Dataset excerpts ->
>>>>>

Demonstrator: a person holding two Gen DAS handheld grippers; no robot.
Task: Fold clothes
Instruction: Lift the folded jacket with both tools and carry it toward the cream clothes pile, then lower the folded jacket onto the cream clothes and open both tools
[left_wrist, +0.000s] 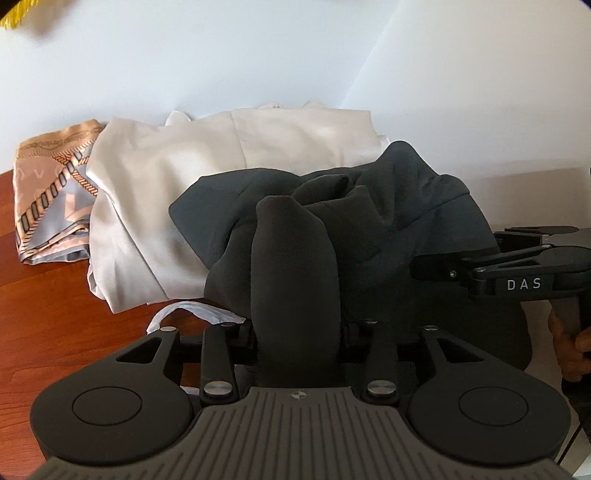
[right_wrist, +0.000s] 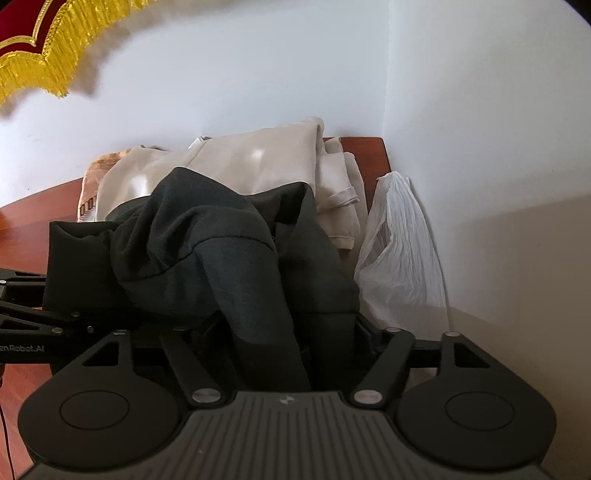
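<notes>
A dark grey garment (left_wrist: 369, 206) lies bunched on the wooden table (left_wrist: 48, 295), in front of a cream garment (left_wrist: 177, 177). My left gripper (left_wrist: 295, 332) is shut on a fold of the dark garment, which drapes over its fingers. My right gripper (right_wrist: 273, 332) is shut on another part of the same dark garment (right_wrist: 207, 236). The right gripper also shows in the left wrist view (left_wrist: 436, 267), at the garment's right side. The left gripper's fingers (right_wrist: 55, 321) show at the left of the right wrist view.
A patterned peach and grey scarf (left_wrist: 51, 199) lies folded left of the cream garment (right_wrist: 251, 162). A white plastic bag (right_wrist: 399, 251) leans against the wall at the table's right corner. A red banner with gold fringe (right_wrist: 40, 48) hangs at upper left.
</notes>
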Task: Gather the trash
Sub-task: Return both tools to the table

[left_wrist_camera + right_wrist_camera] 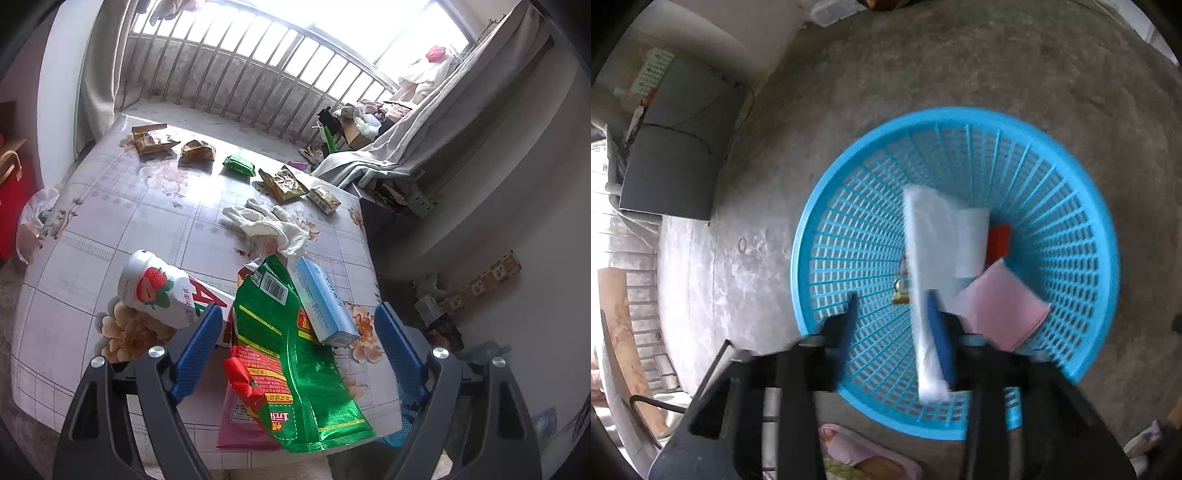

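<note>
box [323,301] on wrapper [291,365], perhaps packets [1003,302] in basket [849,206]

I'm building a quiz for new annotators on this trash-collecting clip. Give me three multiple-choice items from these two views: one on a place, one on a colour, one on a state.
1. Where does the round plastic lattice basket stand?
A. on the grey concrete floor
B. on the floral tablecloth
C. on a chair

2. What colour is the basket?
A. red
B. blue
C. white

3. How is the left gripper?
A. shut on a box
B. shut on a glove
C. open, holding nothing

Answers: 1 A, bare floor surrounds its rim; 2 B, rim and lattice are bright blue; 3 C, its blue fingers stand wide apart over the green foil snack bag.
</note>
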Available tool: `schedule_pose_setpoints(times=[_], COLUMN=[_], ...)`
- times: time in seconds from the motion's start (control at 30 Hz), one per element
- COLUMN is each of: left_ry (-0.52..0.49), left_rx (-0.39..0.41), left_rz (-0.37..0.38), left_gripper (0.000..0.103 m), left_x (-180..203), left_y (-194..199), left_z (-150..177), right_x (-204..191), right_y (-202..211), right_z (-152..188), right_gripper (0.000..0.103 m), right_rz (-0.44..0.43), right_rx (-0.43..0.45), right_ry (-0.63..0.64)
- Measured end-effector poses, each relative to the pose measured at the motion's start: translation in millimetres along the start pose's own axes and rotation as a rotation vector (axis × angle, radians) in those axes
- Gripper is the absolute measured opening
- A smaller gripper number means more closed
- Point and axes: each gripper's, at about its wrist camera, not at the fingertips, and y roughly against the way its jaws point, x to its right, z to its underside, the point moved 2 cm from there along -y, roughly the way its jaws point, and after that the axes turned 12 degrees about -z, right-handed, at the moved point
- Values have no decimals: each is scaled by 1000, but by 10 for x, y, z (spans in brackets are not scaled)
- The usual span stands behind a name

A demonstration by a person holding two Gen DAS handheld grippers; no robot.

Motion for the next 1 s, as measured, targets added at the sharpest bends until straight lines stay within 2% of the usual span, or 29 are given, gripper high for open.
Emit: schedule_pose_setpoints(times=[0.33, 0.57, 0.7, 0.77, 0.87, 1.0], left_ry=[15, 16, 19, 21, 16, -15], left_rx=[-8, -2, 2, -2, 16, 46], left_rz=[10, 42, 48, 44, 43, 2], left_gripper=[82, 82, 83, 83, 83, 84], left_x=[-72, -169, -254, -305, -376, -473], left_y=[-45, -44, -46, -46, -5, 21], left_z=[13, 18, -10, -43, -115, -205], right_x=[-34, -94, -377, -551, -910, -1504], right_y=[162, 679, 1059, 1204, 1413, 1578], right_z=[38, 245, 488, 571, 791, 1076], right_gripper=[50, 54, 63, 65, 67, 67], right_rz=[-36, -112, -167, -182, -210, -302], right_rx=[4, 40, 48, 54, 62, 40], right_ry=[12, 20, 73, 109, 183, 278])
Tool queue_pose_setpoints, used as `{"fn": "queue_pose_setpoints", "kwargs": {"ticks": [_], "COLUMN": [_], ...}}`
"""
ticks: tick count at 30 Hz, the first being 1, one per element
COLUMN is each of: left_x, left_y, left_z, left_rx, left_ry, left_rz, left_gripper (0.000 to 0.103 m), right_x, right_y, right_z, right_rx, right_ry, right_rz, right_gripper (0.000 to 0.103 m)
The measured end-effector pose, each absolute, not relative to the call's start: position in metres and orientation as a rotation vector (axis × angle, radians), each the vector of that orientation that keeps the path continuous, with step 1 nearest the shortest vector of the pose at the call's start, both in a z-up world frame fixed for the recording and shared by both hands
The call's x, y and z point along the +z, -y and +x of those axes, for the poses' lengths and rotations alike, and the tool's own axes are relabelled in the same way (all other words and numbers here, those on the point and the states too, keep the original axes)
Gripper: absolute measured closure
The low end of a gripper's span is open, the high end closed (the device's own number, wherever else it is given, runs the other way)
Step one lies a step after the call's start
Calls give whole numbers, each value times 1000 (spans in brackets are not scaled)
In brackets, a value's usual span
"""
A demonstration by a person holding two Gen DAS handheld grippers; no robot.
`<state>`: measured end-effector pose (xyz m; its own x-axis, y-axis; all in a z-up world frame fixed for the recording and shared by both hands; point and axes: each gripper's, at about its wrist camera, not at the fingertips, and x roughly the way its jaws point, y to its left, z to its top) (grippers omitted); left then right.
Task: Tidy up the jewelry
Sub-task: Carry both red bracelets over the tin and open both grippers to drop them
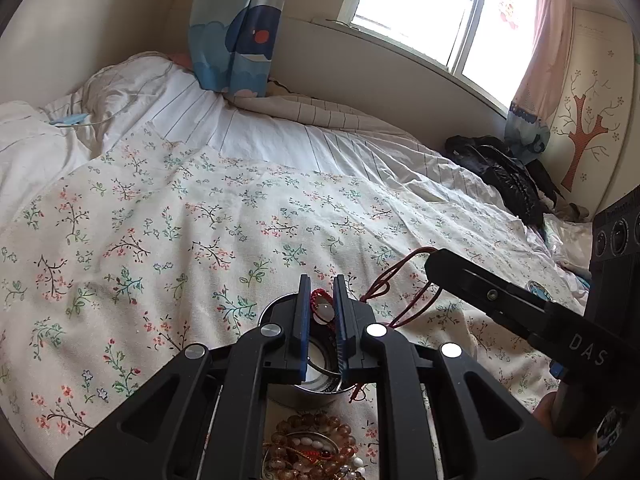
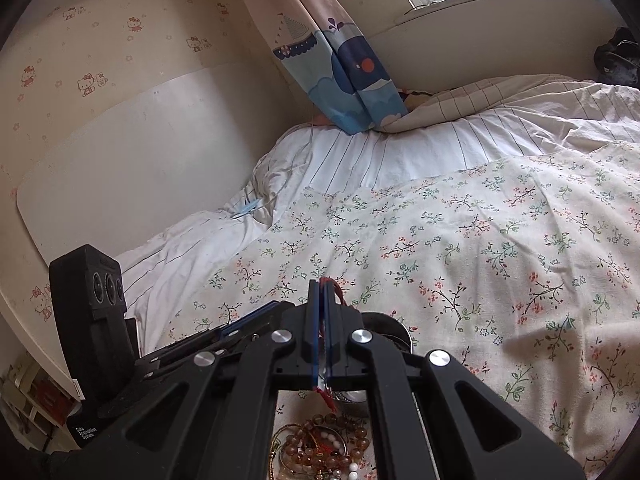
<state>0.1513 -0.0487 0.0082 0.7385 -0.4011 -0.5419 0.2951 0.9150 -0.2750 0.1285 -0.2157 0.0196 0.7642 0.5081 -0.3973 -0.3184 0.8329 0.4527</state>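
The left gripper is closed narrowly on a red cord necklace, pinching it at the knotted part just above a pale stone pendant. It hangs over a round metal tin that stands on the flowered bed cover. The right gripper is pressed nearly flat together, with the thin red cord of the same necklace caught between its pads; from the left view the cord loops out slack between the two grippers. A tasselled cord end dangles below the right one.

The necklace looks light and entirely limp, so it will sag and swing instead of holding any shape. The cord is thin and likely to slip through a loose pinch, while the pendant is the only weight and may be brittle if it knocks the tin's rim. The knot beside the pendant seems the surest place to hold, since it gives the pads some bulk.

A heap of brown bead bracelets lies on the bed just in front of the tin, close enough for trailing cord to snag.
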Motion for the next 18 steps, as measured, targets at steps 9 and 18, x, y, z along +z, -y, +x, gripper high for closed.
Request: {"fn": "queue_pose_setpoints", "kwargs": {"ticks": [9, 18], "left_x": [-17, -13], "left_y": [38, 21], "left_z": [176, 174], "left_rx": [-307, -257], "left_ry": [-755, -729], "left_rz": [-211, -249], "left_gripper": [47, 44], "right_x": [-3, -9], "right_y": [214, 228], "right_z": [150, 149], "right_rx": [446, 401], "right_ry": [-615, -624], "right_rz": [415, 450], "right_gripper": [56, 56]}}
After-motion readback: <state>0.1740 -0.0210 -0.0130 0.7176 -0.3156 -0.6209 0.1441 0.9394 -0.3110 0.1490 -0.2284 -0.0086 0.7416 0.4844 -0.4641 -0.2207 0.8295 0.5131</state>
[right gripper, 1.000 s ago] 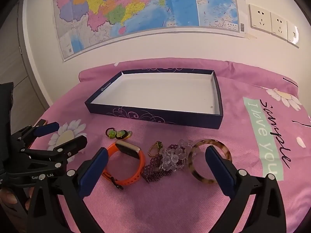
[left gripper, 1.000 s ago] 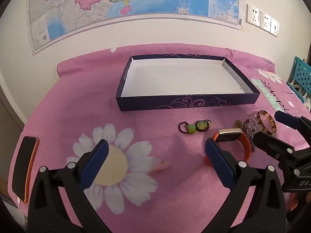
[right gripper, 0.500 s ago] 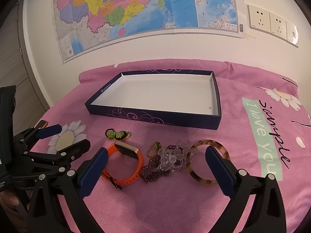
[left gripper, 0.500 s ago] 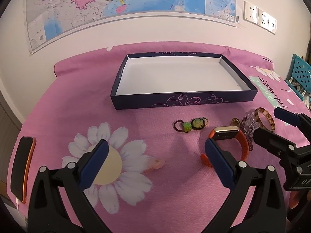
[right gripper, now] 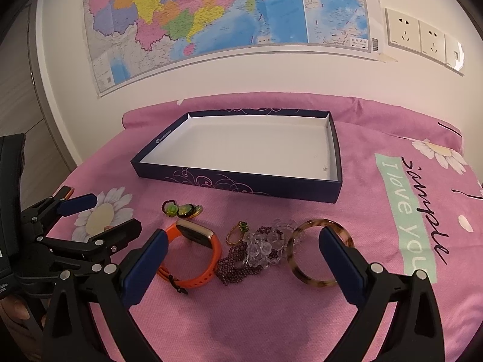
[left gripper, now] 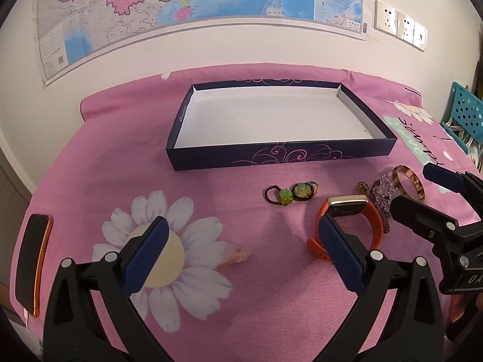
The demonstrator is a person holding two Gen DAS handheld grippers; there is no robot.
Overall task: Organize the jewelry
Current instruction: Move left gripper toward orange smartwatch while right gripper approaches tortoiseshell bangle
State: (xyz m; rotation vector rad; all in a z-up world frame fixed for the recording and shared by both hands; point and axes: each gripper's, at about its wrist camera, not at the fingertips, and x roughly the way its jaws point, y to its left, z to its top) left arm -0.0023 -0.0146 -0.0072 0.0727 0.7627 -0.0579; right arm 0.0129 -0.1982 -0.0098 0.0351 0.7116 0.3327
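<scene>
An empty dark blue box [left gripper: 283, 154] [right gripper: 241, 182] with a white inside lies on the pink cloth. In front of it lie two green-stone rings [left gripper: 291, 193] [right gripper: 180, 209], an orange watch band [left gripper: 375, 226] [right gripper: 197, 280], a small gold ring [right gripper: 237, 232], purple and clear bead bracelets [right gripper: 256, 253] and a tortoiseshell bangle [right gripper: 317, 280] [left gripper: 412, 181]. My left gripper [left gripper: 241, 253] is open and empty, short of the rings. My right gripper [right gripper: 241, 259] is open and empty, low over the bead bracelets.
A phone in an orange case [left gripper: 31, 259] lies at the cloth's left edge. A small pink clip [left gripper: 238, 255] lies on the daisy print. A wall with a map and sockets [right gripper: 422, 39] stands behind. A teal basket [left gripper: 465, 114] stands at the right.
Both grippers have drawn back slightly and risen. The jewelry and box have not moved.
</scene>
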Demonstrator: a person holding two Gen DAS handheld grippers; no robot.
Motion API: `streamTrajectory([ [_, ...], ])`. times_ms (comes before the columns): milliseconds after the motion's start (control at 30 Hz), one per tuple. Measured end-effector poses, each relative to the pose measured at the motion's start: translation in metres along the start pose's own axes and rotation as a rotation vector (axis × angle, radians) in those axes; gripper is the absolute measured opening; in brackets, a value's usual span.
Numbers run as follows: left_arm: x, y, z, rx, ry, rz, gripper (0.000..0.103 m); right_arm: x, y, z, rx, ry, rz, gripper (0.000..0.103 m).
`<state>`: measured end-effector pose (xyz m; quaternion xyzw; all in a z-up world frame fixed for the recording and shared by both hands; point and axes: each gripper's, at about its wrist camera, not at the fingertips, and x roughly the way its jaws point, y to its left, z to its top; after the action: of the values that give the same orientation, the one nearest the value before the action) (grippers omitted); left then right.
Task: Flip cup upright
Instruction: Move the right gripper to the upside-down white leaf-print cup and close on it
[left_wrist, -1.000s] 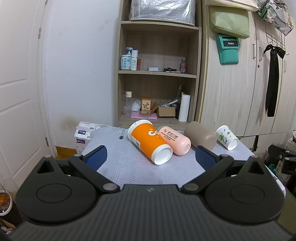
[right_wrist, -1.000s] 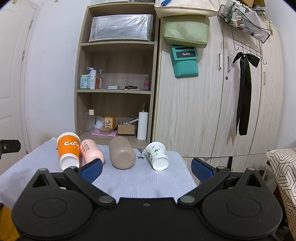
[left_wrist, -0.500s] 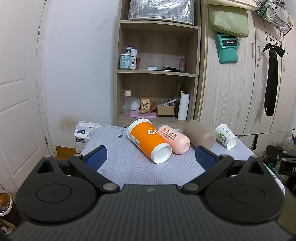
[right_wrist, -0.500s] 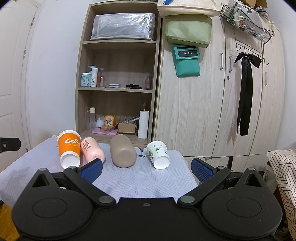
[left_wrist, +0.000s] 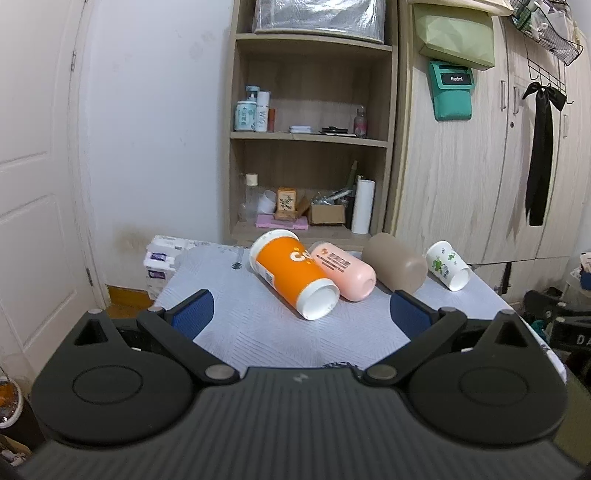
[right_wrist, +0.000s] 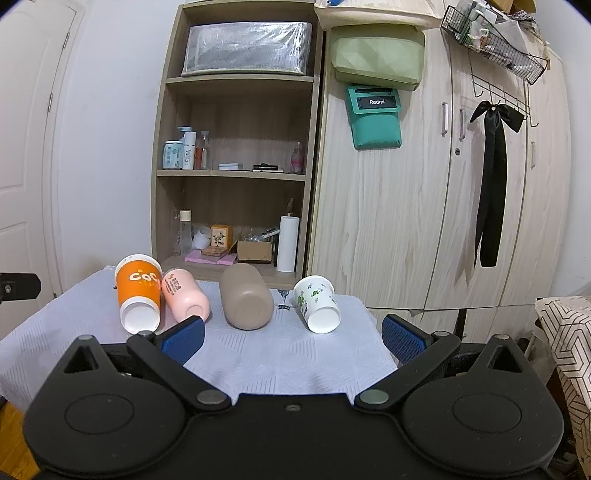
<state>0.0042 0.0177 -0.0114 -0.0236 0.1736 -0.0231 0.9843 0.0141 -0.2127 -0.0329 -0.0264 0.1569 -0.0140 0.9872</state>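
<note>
— How many cups do you count?
— Four on my cloth-covered counter, all lying down: orange paper cup, pink cup, taupe tumbler, white floral cup, seemingly paper.
— Grippers?
— My left gripper and right gripper both spread apart, holding nothing.

Domestic room, likely a bedroom or spare room. Evidence: pale wood wardrobe with a black ribbon hung from a wire hook rack; open shelving unit stocked with toiletry bottles, a paper roll and small boxes (household clutter throughout); white panelled door; small table under a pale patterned cloth.
</note>
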Motion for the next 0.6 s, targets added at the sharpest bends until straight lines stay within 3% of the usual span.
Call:
streamTrajectory([
  [300, 0.035, -0.023, 0.015, -0.004, 0.095, -0.093, 0.103, 0.029, -0.02, -0.002, 0.044, 0.085, 0.083, 0.103],
  [467, 0.077, -0.049, 0.03, -0.031, 0.133, -0.147, 0.103, 0.074, -0.055, 0.003, 0.077, 0.149, 0.116, 0.103],
  [600, 0.121, -0.07, 0.036, -0.08, 0.166, -0.179, 0.103, 0.118, -0.08, 0.008, 0.103, 0.194, 0.191, 0.103],
])
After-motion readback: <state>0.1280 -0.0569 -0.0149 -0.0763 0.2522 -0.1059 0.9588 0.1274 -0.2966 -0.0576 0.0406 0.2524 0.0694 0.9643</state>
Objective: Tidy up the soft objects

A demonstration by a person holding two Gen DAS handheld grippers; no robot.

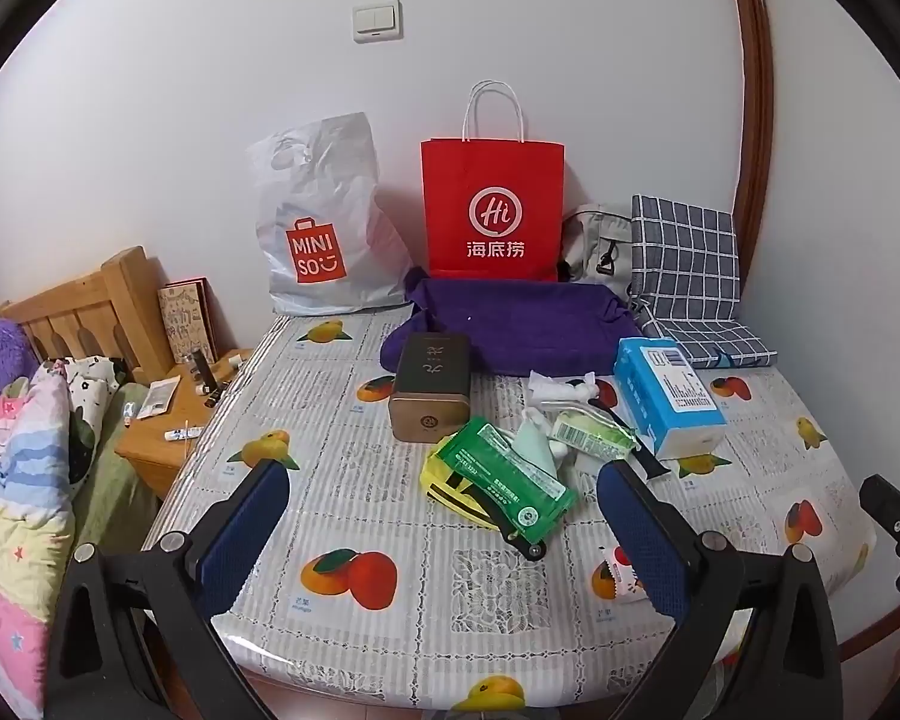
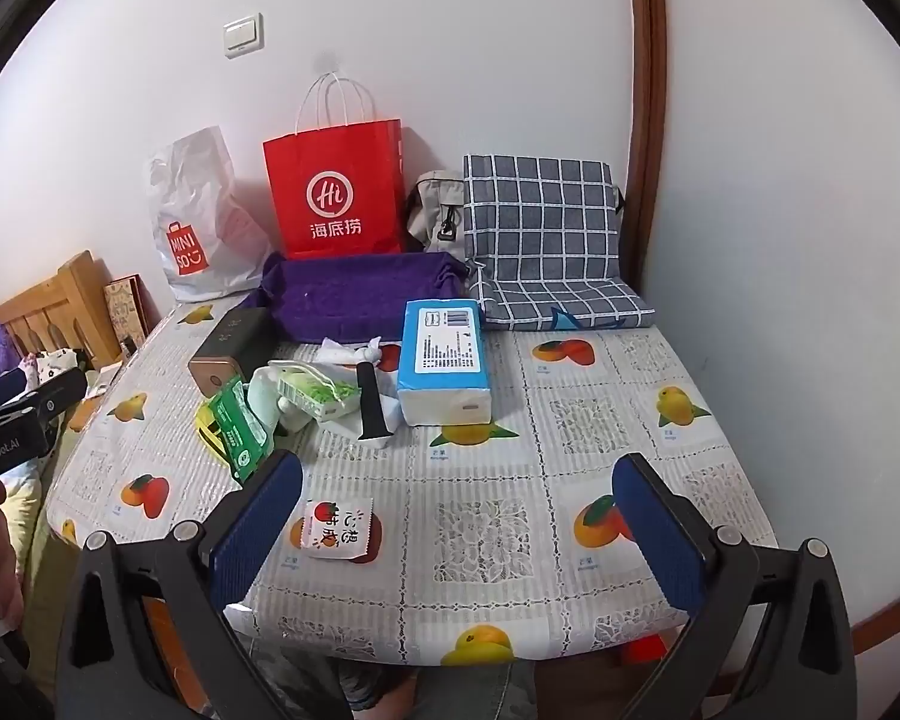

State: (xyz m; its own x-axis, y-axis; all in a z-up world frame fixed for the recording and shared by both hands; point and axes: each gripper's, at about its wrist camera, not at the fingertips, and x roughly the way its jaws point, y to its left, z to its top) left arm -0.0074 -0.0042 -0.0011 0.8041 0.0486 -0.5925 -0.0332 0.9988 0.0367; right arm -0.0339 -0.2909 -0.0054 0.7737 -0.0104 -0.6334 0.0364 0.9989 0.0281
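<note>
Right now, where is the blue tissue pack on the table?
The blue tissue pack lies right of the middle of the table, just in front of the purple cloth and the checked cushion, with the black-handled item at its left.

Both tools (image 1: 444,516) (image 2: 456,516): blk frames, blue pads, silver screws.

My left camera looks from the table's (image 1: 342,414) near left edge toward the wall, my right from the near edge further right. Both hang just above it, sharing the red bag (image 1: 492,210) (image 2: 336,192) and central clutter.
</note>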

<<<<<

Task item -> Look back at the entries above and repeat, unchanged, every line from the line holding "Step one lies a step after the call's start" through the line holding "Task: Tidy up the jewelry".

Exercise result ->
Step one lies a step after the call's start
Calls give whole numbers, each value times 1000 (spans in brackets are not scaled)
In brackets, a value's usual span
"""
A demonstration by a person holding two Gen DAS handheld grippers; no robot.
`<state>`: measured end-effector pose (xyz m; its own x-axis, y-axis; all in a z-up world frame fixed for the recording and shared by both hands; point and axes: each gripper's, at about its wrist camera, not at the fingertips, and x roughly the way its jaws point, y to its left, z to its top) (grippers omitted); left then right.
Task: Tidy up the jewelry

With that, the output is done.